Of course we know that isn't true, even without the Mueller report. We know, for instance, that Donald Trump Jr., Jared Kushner and Trump's campaign manager, Paul Manafort, took a meeting with Russians who were theoretically linked to Vladimir Putin's government — even if they weren't technically on the payroll — for the explicit purpose of a quid pro quo discussion of "dirt" on Hillary Clinton in exchange for sanctions relief for Russian oligarchs. (Which is what the euphemism "Russian adoptions" means, because this situation never stops being weird.) We also know that Trump literally went out in public in the summer of 2016 and asked Russian hackers to attack Hillary Clinton's email servers, which they immediately did.

We also know that Trump has routinely lied about what he knew about the extent of Russian interference, since he was briefed on it in August 2016 and has repeatedly pretended he was not.

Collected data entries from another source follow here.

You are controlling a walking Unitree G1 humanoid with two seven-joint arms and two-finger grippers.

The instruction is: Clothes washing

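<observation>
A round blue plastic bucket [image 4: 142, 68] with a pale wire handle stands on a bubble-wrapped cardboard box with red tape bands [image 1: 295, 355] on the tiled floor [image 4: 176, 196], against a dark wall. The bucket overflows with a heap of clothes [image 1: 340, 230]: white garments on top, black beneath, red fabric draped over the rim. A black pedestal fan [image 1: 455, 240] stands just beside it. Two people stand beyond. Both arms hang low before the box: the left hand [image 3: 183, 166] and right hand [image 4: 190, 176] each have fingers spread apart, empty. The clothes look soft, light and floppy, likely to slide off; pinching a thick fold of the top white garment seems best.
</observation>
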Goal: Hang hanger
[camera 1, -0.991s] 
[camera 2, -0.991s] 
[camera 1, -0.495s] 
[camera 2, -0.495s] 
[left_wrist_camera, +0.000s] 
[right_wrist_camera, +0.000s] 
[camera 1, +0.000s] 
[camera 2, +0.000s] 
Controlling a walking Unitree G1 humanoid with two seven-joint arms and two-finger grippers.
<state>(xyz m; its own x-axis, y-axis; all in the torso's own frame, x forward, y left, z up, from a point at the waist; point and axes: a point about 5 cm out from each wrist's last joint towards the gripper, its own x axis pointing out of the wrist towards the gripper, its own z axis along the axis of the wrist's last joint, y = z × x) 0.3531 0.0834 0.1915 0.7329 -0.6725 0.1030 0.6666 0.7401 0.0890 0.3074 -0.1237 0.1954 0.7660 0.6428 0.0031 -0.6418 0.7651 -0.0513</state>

One of the more interesting word games Barr played during the press conference was around the legal questions regarding the hacking and publishing of emails stolen from Democratic officials during the campaign, in an effort to stoke conspiracy theories about Hillary Clinton and depress Democratic voter turnout. (As anyone who attended the 2016 Democratic National Convention could tell you, that effort was quite successful in terms of sowing such ideas among Bernie Sanders supporters.)

Barr made an elaborate argument that while the hacking itself was illegal, publishing the resulting documents — or perhaps conspiring to publish them — was not. But until we read the report itself, it's hard to say if Barr's interest in that narrow legal point reflects some unsavory revelations regarding who was part of those publishing efforts.

On the obstruction question, Barr dispensed with even the pretense that he's the nation's top law enforcement official and instead openly acted as Trump's defense attorney. He used his time at the podium to construct a narrative to explain away the lengthy and public, obstruction campaign that Trump conducted, one that involved firing FBI director James Comey, hounding former Attorney General Jeff Sessions out of office and intimidating witnesses who might testify against him.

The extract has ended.